# Activity
Aim for an exact copy of the listing, without any images.

=== Section Start ===

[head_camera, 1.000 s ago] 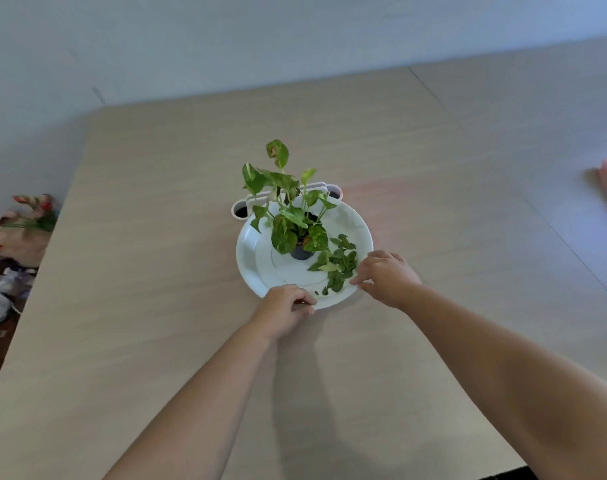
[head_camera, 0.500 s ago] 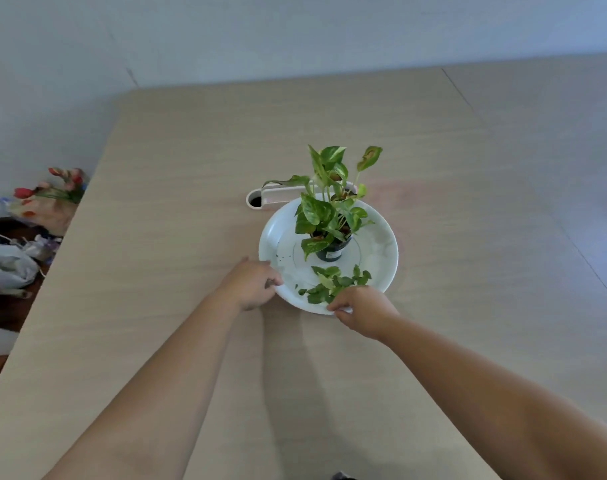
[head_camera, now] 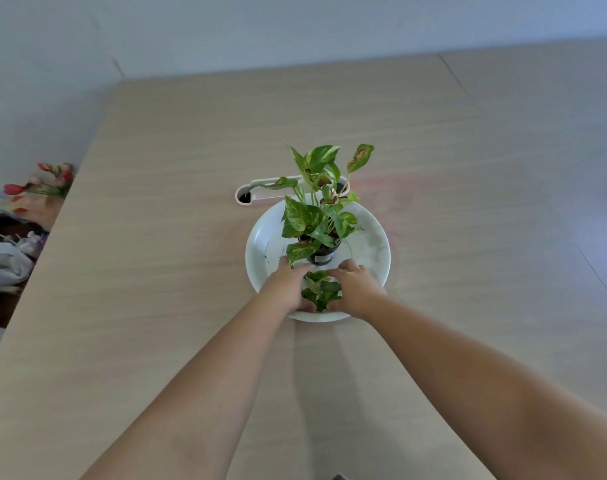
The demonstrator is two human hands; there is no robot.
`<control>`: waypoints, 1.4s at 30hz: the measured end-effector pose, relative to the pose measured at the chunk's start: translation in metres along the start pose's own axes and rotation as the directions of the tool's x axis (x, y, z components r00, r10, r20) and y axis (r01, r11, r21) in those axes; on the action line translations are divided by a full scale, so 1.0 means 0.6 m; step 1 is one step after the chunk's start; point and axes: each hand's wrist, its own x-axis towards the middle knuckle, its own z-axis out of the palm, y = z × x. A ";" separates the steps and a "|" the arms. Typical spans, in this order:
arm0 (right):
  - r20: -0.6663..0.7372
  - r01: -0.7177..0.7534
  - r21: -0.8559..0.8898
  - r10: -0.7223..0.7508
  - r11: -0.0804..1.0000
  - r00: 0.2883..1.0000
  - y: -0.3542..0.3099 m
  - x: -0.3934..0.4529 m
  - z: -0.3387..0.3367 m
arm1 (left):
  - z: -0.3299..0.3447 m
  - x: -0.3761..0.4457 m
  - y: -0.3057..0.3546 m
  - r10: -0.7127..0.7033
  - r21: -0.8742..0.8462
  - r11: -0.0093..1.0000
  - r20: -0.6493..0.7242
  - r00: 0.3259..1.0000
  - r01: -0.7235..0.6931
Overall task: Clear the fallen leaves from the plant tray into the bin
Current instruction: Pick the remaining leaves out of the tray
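A white round tray [head_camera: 373,237] lies on the wooden table, and a small leafy plant [head_camera: 316,216] in a dark pot [head_camera: 324,257] stands at its middle. A pile of green fallen leaves [head_camera: 321,289] sits on the tray's near side. My left hand [head_camera: 286,285] and my right hand [head_camera: 355,289] cup this pile from both sides, thumbs close together at its near edge. Both hands press against the leaves. No bin shows in the view.
A white oblong piece with a dark hole [head_camera: 245,196] lies just behind the tray. Off the table's left edge are a bouquet of red flowers [head_camera: 49,181] and crumpled bags [head_camera: 4,261]. A seam [head_camera: 468,95] runs along the table's right side.
The tray was turned, bringing the leaf pile to the near side. Both hands left the tray's rim and closed in around the pile from either side.
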 end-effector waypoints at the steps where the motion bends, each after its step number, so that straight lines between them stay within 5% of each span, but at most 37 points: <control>1: 0.000 -0.008 -0.006 0.008 1.000 1.000 -0.004 0.005 0.003 | 0.000 0.001 0.000 0.021 0.000 1.000 -0.005 1.000 -0.021; 14: -0.045 0.089 0.016 -0.089 0.996 0.995 -0.024 0.011 0.024 | -0.006 -0.017 -0.035 0.156 0.076 0.986 -0.120 0.981 -0.147; 26: -0.033 -0.018 0.211 0.026 0.977 0.999 0.004 -0.009 -0.015 | -0.032 -0.026 -0.035 0.006 0.151 0.988 -0.112 0.994 0.012; 42: -0.037 -0.155 -0.052 0.154 0.986 0.987 -0.093 0.005 0.024 | 0.015 0.002 -0.022 0.032 0.183 0.983 -0.116 0.993 -0.010</control>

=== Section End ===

# Answer area
[head_camera, 1.000 s ago] 
[head_camera, 0.500 s ago] 
[head_camera, now] 
The demonstrator is two human hands; there is no robot.
`<control>`: waypoints, 1.4s at 30hz: the measured end-effector pose, relative to the pose measured at the chunk's start: translation in metres along the start pose's own axes and rotation as the directions of the tool's x axis (x, y, z components r00, r10, r20) and y axis (r01, r11, r21) in those axes; on the action line translations are divided by a full scale, so 1.0 means 0.6 m; step 1 is one step after the chunk's start; point and axes: each hand's wrist, its own x-axis towards the middle knuckle, its own z-axis out of the palm, y = z × x. A ";" separates the steps and a "|" the arms. Typical spans, in this order:
arm0 (right):
  - r20: -0.6663..0.7372
  - r01: -0.7177..0.7534
  - r21: -0.8559..0.8898
  - r10: -0.7223..0.7508
  - r11: -0.0804..1.0000
  - r00: 0.2883..1.0000
  - y: -0.3542..0.3099 m
  - x: -0.3934..0.4529 m
  - z: -0.3387..0.3367 m
arm1 (left):
  - z: -0.3299..0.3447 m
  - x: -0.3761..0.4457 m
  - y: -0.3057..0.3546 m
  - r10: -0.7127..0.7033
  - r21: -0.8742..0.8462
  - r11: -0.0093..1.0000
  - r20: -0.6493..0.7242
  - r00: 0.3259..1.0000
  - r01: -0.7235..0.6931
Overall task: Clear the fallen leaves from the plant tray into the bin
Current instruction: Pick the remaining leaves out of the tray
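A white round tray [head_camera: 373,237] lies on the wooden table, and a small leafy plant [head_camera: 316,216] in a dark pot [head_camera: 324,257] stands at its middle. A pile of green fallen leaves [head_camera: 321,289] sits on the tray's near side. My left hand [head_camera: 286,285] and my right hand [head_camera: 355,289] cup this pile from both sides, thumbs close together at its near edge. Both hands press against the leaves. No bin shows in the view.
A white oblong piece with a dark hole [head_camera: 245,196] lies just behind the tray. Off the table's left edge are a bouquet of red flowers [head_camera: 49,181] and crumpled bags [head_camera: 4,261]. A seam [head_camera: 468,95] runs along the table's right side.
The tray was turned, bringing the leaf pile to the near side. Both hands left the tray's rim and closed in around the pile from either side.
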 end-effector waypoints at the steps where the motion bends, each after its step number, so that straight lines between them stay within 5% of each span, but at most 37 points: <control>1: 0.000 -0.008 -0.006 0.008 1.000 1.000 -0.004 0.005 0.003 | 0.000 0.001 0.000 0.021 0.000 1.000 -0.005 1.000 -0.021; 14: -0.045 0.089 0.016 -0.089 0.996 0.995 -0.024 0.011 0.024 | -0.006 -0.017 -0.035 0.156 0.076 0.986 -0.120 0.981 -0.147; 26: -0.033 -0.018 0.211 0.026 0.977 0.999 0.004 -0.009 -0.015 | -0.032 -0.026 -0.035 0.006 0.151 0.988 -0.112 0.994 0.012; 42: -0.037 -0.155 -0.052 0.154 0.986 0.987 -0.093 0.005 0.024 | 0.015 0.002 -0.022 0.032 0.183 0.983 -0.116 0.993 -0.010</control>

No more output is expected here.